The title of this article is rather straightforward. What is a patient looking for when they book an appointment with a clinician? Naturally, the answer is quite complex.
It’s similar to asking a person what health means to them. I’ve asked myself and my friends this, and it’s not a topic that is easy to think about.
Asking the Right Questions
If my patients come in with polyuria, paresthesia, and elevated home blood sugars, it’s acceptable to focus on the diabetes diagnosis and lower their blood sugar. This is often achieved by chasing the A1C with medications.
But many of my patients are on a silent suicide mission with their lives. It may not be apparent, but it wasn’t the mysterious diabetes diagnosis that needed to be made for them to turn their lives around.
The stress of day-to-day life, poor sleep, bad relationships, chasing a higher paycheck, living in shitty neighborhoods, traffic, and inability to deal with negative thoughts have left this person focusing only on their basic needs.
The right question to ask is, why are you here?
What are you hoping to get out of the visit with me?
What kind of life are you hoping to live?
What are you willing to sacrifice?
What is holding you back?
What is your support structure?
Where do you think you might fail?
The Primary Care Mill
Most individuals obtain their health insurance through their employer. They didn’t really select their plan, and they certainly aren’t the ones making the premium payments.
They end up with a Kaiser Permanente plan, are assigned a primary care physician, and they show up for their appointment.
A set of labs are suggested, some routine screening tests are done, and, infrequently, there might be some time left to ask about that knee pain and sleep issue.
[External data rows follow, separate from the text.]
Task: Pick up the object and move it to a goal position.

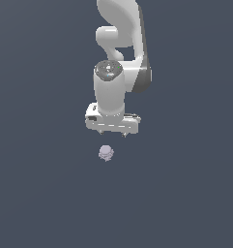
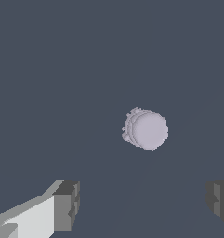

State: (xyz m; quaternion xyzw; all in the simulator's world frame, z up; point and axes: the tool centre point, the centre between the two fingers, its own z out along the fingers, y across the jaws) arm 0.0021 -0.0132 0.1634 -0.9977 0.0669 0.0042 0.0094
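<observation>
The step in hand appears to be the approach; the grasp has not begun. The lump point(image 1: 106, 153) rests on the grey tabletop point(image 1: 36, 193), just below the tool point(image 1: 113, 133) in the exterior view and apart from it. In the wrist view the lump point(image 2: 145, 129) lies ahead of the fingers point(image 2: 67, 205), not between them. The tool point(image 2: 141, 202) is spread wide and holds nothing. The next move calls for centring the fingers over the lump, descending until they flank it, then closing.
</observation>
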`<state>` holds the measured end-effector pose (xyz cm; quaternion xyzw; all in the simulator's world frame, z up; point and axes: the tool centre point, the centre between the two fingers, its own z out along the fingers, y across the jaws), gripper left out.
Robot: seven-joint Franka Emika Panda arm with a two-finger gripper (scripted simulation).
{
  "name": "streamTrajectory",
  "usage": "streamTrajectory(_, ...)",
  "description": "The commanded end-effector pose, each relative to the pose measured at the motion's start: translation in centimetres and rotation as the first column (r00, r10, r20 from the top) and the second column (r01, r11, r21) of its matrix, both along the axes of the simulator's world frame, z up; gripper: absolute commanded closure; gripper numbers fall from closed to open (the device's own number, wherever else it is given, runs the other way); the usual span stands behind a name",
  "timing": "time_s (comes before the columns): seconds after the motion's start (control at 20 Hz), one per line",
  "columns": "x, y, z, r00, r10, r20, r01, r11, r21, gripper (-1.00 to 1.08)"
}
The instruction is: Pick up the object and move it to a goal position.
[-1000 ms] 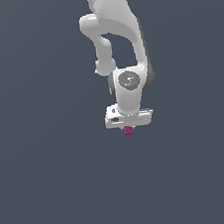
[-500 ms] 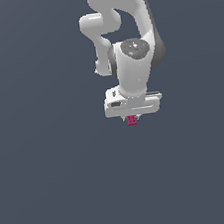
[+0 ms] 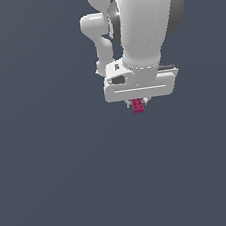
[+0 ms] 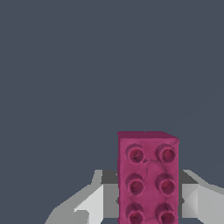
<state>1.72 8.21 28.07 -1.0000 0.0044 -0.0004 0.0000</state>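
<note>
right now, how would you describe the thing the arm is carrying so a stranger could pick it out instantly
Find the big white robot arm against the plain dark grey background, then follow it down to the flat white pincer at its end. Poking out just below, between the two fingers, is a small magenta-pink toy brick with two rows of round studs on its face. It is the only coloured thing among white and grey.

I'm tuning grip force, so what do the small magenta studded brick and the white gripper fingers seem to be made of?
The small magenta-pink studded toy brick looks like moulded hard plastic, matte: crisp edges, rows of round studs, no shine. The white gripper fingers look like smooth painted metal or plastic, with flat, faceted, evenly shaded faces. Both are simulator renders, so the look leaves the real material open.
</note>
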Motion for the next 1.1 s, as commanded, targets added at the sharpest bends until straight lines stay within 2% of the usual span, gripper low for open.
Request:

The patient is rushed out of the room, and the discussion is cursory at best. The next time you go back for a follow-up, your doctor might be on paternity leave, moved to a different clinic, or quit KP altogether.
The Target Shopper
I have a family member who is quite well off. However, she believes she is poor or should have even more money in the bank. For this and other reasons, she shops at Target.
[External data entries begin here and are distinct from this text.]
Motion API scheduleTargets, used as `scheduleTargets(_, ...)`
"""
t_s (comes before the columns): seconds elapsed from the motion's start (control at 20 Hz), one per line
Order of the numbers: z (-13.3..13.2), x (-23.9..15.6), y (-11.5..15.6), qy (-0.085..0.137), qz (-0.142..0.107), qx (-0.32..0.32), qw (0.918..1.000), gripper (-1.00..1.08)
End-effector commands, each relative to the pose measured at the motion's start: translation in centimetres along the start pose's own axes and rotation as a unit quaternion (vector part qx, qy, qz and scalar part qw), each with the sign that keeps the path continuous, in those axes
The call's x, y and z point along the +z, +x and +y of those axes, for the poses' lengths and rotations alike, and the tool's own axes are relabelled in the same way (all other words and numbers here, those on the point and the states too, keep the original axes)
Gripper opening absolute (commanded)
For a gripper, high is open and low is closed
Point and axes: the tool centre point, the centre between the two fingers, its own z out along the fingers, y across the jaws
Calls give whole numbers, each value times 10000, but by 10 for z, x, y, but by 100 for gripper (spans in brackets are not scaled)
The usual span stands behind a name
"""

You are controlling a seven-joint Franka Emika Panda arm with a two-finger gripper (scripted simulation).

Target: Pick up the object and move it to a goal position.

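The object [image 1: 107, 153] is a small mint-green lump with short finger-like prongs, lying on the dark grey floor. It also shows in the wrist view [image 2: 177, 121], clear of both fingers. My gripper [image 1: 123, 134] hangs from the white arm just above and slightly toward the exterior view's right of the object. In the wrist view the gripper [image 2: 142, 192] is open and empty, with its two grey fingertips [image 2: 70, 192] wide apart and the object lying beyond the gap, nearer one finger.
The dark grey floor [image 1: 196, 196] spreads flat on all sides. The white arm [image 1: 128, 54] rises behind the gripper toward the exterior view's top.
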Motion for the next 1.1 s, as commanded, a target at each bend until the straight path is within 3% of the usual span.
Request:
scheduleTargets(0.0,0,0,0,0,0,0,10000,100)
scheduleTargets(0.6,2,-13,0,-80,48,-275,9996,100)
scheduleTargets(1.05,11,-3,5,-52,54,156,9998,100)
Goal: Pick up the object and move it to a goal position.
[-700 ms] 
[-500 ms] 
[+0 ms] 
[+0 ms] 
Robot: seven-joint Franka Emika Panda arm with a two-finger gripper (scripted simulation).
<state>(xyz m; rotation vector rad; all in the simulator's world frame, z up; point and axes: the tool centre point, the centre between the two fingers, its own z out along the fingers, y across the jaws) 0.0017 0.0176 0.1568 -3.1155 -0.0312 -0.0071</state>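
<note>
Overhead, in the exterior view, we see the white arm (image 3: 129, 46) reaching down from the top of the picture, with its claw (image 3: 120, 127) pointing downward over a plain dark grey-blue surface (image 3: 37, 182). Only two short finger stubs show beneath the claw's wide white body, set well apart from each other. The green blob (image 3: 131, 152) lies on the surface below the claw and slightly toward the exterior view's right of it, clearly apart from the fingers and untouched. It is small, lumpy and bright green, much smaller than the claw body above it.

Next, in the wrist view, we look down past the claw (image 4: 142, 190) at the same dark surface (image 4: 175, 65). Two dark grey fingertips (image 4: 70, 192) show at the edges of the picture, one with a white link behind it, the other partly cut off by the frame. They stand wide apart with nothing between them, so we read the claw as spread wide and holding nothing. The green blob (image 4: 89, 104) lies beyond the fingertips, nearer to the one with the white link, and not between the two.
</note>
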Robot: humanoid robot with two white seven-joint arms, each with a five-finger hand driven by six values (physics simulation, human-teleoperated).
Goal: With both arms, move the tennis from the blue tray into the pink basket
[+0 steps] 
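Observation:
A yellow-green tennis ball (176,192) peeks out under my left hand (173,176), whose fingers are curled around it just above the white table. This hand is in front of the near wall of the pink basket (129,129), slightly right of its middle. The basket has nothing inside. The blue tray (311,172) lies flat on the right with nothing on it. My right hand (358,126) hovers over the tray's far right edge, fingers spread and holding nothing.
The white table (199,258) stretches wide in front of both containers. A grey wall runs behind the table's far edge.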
The quality of the items she buys and the produce is abysmal. But she has chosen to save money on these items because they have little value to her.
Plenty of patients view healthcare in this same manner. Where can they get the quickest care, with the least friction, for the least amount of money? The Starbucks of clinical medicine.
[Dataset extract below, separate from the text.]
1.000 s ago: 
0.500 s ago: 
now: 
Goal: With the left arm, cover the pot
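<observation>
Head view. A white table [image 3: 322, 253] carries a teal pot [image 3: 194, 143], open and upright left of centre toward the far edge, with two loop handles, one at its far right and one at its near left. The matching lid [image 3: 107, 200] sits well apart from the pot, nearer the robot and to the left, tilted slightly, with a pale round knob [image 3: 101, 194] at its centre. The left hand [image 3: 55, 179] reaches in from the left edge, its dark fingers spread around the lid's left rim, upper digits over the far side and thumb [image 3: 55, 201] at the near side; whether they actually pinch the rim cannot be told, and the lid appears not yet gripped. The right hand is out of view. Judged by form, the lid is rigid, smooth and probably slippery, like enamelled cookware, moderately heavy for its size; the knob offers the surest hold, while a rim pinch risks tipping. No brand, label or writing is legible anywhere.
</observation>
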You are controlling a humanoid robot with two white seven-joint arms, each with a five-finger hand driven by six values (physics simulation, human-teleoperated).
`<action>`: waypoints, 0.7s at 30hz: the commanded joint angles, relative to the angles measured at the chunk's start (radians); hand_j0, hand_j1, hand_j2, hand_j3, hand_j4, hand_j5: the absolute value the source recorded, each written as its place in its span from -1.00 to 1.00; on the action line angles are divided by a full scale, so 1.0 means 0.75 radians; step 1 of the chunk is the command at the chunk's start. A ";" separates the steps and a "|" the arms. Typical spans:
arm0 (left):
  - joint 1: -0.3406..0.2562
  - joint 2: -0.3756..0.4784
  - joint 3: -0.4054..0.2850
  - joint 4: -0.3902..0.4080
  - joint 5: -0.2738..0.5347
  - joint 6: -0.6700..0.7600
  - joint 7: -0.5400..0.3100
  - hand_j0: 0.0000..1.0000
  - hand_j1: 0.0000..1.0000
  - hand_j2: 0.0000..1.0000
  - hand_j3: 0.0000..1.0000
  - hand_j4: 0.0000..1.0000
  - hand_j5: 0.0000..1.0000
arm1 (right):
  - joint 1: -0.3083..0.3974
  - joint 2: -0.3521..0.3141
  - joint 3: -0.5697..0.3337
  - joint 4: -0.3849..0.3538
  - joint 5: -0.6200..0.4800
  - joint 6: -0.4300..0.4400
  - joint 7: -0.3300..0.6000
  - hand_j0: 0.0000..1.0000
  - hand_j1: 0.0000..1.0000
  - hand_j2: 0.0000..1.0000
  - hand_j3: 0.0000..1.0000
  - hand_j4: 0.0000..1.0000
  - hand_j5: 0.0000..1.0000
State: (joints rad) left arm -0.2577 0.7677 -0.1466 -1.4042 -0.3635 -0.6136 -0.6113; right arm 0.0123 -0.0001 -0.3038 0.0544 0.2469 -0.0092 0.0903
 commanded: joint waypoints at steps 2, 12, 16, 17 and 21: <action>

The Primary Care Relationship
For all the press specialty care gets, in the end, most of your healthcare needs will be met by a primary care doctor.
I would go further and say that if your care comes only from specialists, you are getting bad care. If there isn’t a primary care doctor coordinating the care, then you’re a quarterback saddled with a coach’s job.
Building a relationship with a primary care doctor is low on the list for many. Primary care doctors burn out easily; they leave their jobs from one medical group to another, eventually retiring, leaving you searching for another.
“How do we fix this doc?”
In my health coaching practice, I screen my clients before signing them up. A few clients expect to “be fixed.”
They hope I have a magic answer that will turn their health around. Clear them of their diabetes and prevent them from taking 13 medications.
In reality, if we dug down deep enough, the patient is looking for empowerment. They dislike their dependence on the Western medical system but can’t find a way to conquer their health.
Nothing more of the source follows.